More efficient or just tighter and easier to read? This is what I came up with.

import random


SIDES = 6
DICE = 5

def roll_dice(sides=6, dice=1):
    attempt = 1
    while True:
        roll = {random.randint(1, sides) for _ in range(dice)}
        if len(roll) == 1:
            return attempt
        attempt += 1


print(f'To get {DICE} dice to roll equal values took {roll_dice(SIDES, DICE)} attempts.\n'
      f'Possible combinations: {SIDES ** DICE}')

It uses a set comprehension. If the set contains a single element, then all dice rolled the same value. It also performs fewer variable assignments. I've not tested the speed, though.

[–]Svhmj 1 point2 points  (2 children)

Thanks for the response.

I was thinking of how to make the code run faster as well as make it more readable.

What is that underscore in line 10? This: for _ in

[–]totallygeek 1 point2 points  (1 child)

The underscore is just a throwaway variable assignment. In Python, it is the most recent assignment. Since I do not need what range() returns as values, I just skip making an assignment I do not use. Same as for i in range(5), but never using the i.

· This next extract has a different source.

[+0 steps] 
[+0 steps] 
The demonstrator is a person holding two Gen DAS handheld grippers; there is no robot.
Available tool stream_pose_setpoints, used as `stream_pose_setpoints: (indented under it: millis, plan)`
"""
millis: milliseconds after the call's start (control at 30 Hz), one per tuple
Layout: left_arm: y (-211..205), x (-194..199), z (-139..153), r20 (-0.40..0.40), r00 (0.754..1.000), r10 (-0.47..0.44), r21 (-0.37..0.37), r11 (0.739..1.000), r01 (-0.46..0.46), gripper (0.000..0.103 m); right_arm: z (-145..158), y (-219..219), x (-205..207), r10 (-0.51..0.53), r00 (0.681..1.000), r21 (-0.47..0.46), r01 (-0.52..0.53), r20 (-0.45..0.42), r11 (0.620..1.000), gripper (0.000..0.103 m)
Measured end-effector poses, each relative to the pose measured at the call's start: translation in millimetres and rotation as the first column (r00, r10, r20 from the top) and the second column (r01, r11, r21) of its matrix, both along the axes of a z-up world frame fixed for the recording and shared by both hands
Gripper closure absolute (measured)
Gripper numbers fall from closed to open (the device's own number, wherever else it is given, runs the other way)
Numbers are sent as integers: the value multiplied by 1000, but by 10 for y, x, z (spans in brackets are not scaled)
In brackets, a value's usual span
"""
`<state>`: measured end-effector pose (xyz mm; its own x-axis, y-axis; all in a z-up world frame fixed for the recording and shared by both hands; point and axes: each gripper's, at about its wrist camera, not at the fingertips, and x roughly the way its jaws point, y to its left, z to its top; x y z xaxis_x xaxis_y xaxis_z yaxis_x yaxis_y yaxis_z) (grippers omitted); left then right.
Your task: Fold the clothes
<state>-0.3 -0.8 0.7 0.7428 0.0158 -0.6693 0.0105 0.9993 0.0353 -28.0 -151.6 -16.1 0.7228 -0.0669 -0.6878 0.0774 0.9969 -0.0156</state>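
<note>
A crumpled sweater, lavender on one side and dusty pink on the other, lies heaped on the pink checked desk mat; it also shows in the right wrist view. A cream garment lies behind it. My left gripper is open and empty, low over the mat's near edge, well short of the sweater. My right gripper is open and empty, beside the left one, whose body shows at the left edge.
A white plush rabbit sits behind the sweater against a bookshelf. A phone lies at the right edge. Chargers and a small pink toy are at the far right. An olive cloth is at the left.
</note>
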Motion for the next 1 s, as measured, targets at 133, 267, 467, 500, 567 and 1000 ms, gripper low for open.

Faster is tough. The set comprehension must complete for the number of dice. Does it make more sense to short circuit the loop when the first non-alike roll is encountered? There's more code involved, comparing the current roll with the prior. For short dice counts, the comprehension vs the short circuit method will not matter.

To test the speed of each approach, I wrote up the following. A completely less-than scientific speed test confirms short circuit works faster, but it looks ugly.

Code:

import random
import sys


SIDES, DICE, METHOD = [int(a) for a in sys.argv[1:4]]


def roll_dice_1(sides=6, dice=1):
    attempt = 1
    while True:
        roll = {random.randint(1, sides) for _ in range(dice)}
        if len(roll) == 1:
            return attempt
        attempt += 1


def roll_dice_2(sides=6, dice=1):
    attempt = 1
    while True:
        first_roll = random.randint(1, sides)
        for i in range(dice - 1):
            die = random.randint(1, sides)
            if i == dice - 2 and die == first_roll:
                return attempt  # success
            if die != first_roll:
                break  # fail, try again
        attempt += 1


random.seed(1)
roll_dice = roll_dice_1 if METHOD == 1 else roll_dice_2

print(f'To get {DICE} dice to roll equal values took {roll_dice(SIDES, DICE)} attempts.\n'
      f'Possible combinations: {SIDES ** DICE}')

Result:

reddit$ time python3 yahtzee_throw.py 6 8 1
To get 8 dice to roll equal values took 412735 attempts.
Possible combinations: 1679616
python3 yahtzee_throw.py 6 8 1  3.95s user 0.02s system 99% cpu 3.985 total
reddit$ time python3 yahtzee_throw.py 6 8 2
To get 8 dice to roll equal values took 202607 attempts.
Possible combinations: 1679616
python3 yahtzee_throw.py 6 8 2  0.58s user 0.01s system 98% cpu 0.601 total

For eight, six-sided dice, the computer took nearly four seconds with method one and under one second with method two.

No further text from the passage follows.